**WHAT THE TASK ASKS**
Produce a perfect copy of the listing, matching each line.

⟨

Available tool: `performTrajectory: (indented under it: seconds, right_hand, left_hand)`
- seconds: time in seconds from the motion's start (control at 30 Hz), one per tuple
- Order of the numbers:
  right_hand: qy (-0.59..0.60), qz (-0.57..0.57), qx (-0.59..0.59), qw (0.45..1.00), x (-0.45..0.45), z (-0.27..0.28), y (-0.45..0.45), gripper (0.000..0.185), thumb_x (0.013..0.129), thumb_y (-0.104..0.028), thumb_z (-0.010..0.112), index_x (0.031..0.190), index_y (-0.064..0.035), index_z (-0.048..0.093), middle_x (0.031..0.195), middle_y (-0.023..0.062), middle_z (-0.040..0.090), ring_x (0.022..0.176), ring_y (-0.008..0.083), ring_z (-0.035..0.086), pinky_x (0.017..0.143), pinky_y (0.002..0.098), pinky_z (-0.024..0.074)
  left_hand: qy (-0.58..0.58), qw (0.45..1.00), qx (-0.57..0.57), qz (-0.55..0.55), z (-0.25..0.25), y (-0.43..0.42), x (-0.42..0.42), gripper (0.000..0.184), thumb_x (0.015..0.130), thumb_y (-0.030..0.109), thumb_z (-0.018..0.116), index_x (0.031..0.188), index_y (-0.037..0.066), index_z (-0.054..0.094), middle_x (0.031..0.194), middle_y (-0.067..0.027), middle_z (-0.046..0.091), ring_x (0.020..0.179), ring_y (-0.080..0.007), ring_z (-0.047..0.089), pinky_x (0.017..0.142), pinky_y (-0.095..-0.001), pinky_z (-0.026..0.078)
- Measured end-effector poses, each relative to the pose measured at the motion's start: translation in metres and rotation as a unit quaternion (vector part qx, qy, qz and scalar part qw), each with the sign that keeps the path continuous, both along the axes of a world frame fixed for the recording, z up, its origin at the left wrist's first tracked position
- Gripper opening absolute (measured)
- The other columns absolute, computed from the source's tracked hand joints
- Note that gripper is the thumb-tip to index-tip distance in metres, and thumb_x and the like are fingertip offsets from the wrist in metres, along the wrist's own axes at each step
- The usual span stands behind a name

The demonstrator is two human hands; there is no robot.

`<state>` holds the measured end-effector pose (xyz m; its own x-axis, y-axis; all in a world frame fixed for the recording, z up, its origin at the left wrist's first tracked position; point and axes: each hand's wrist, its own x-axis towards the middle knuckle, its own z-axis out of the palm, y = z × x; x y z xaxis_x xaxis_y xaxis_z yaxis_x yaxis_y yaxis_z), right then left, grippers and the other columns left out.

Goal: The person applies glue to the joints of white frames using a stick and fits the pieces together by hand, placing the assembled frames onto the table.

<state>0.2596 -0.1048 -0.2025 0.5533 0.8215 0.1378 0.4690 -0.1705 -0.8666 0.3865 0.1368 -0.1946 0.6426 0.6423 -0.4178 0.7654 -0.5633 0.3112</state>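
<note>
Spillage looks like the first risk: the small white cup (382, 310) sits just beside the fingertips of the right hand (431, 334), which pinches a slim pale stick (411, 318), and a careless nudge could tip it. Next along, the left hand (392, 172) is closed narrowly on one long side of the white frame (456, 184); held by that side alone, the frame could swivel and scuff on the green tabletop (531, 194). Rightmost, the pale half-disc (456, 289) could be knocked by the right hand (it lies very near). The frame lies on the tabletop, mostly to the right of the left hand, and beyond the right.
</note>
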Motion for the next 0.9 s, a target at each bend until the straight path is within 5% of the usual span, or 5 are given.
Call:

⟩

**ANSWER BOX**
Available tool: `performTrajectory: (indented under it: seconds, right_hand, left_hand)`
- seconds: time in seconds from the motion's start (control at 30 Hz), one per tuple
- Order of the numbers:
  right_hand: qy (-0.59..0.60), qz (-0.57..0.57), qx (-0.59..0.59), qw (0.45..1.00), x (-0.45..0.45), z (-0.27..0.28), y (-0.45..0.45), gripper (0.000..0.185), thumb_x (0.013..0.129), thumb_y (-0.104..0.028), thumb_z (-0.010..0.112), index_x (0.031..0.190), index_y (-0.064..0.035), index_z (-0.048..0.093), middle_x (0.031..0.195), middle_y (-0.023..0.062), middle_z (-0.040..0.090), ring_x (0.022..0.176), ring_y (-0.008..0.083), ring_z (-0.035..0.086), pinky_x (0.017..0.143), pinky_y (0.002..0.098), pinky_z (-0.024..0.074)
  left_hand: qy (-0.58..0.58), qw (0.45..1.00), qx (-0.57..0.57), qz (-0.55..0.55), z (-0.25..0.25), y (-0.43..0.42), x (-0.42..0.42), gripper (0.000..0.184), thumb_x (0.015..0.130), thumb_y (-0.030..0.109), thumb_z (-0.018..0.116), index_x (0.031..0.188), index_y (-0.037..0.066), index_z (-0.054..0.094), middle_x (0.031..0.194), middle_y (-0.067..0.027), middle_z (-0.046..0.091), ring_x (0.020..0.179), ring_y (-0.080..0.007), ring_z (-0.047..0.089), pinky_x (0.017..0.142), pinky_y (-0.095..-0.001), pinky_z (-0.026..0.078)
- Measured end-effector poses, each relative to the pose measured at the motion's start: translation in metres and rotation as a unit quaternion (vector part qx, qy, qz and scalar part qw), each with the sign that keeps the path continuous, both along the axes of a world frame fixed for the recording, z up, its origin at the left wrist's first tracked position
- Gripper opening absolute (measured)
- The other columns absolute, computed from the source's tracked hand joints
- Note that gripper is the thumb-tip to index-tip distance in metres, and thumb_x and the like are fingertip offsets from the wrist in metres, along the wrist's own axes at each step
- The usual span stands behind a name

The demonstrator is two human hands; there is no robot.

`<state>` holds the measured end-effector pose (xyz m; its own x-axis, y-axis; all in a world frame fixed for the recording, z up, its origin at the left wrist's first tracked position; point and axes: each hand's wrist, its own x-axis towards the middle knuckle, its own z-axis out of the palm, y = z × x; x y z xaxis_x xaxis_y xaxis_z yaxis_x yaxis_y yaxis_z), right then left, grippers and the other columns left out.

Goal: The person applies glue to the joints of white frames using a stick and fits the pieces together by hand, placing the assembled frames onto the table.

<state>0.2596 -0.1048 -0.2025 0.5533 0.8215 0.1378 0.4690 -0.1705 -0.8666 0.3865 0.1368 -0.1946 0.6426 0.6423 -0.4178 0.7654 -0.5633 0.3112</state>
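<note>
Spillage looks like the first risk: the small white cup (382, 310) sits just beside the fingertips of the right hand (431, 334), which pinches a slim pale stick (411, 318), and a careless nudge could tip it. Next along, the left hand (392, 172) is closed narrowly on one long side of the white frame (456, 184); held by that side alone, the frame could swivel and scuff on the green tabletop (531, 194). Rightmost, the pale half-disc (456, 289) could be knocked by the right hand (it lies very near). The frame lies on the tabletop, mostly to the right of the left hand, and beyond the right.
</note>
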Motion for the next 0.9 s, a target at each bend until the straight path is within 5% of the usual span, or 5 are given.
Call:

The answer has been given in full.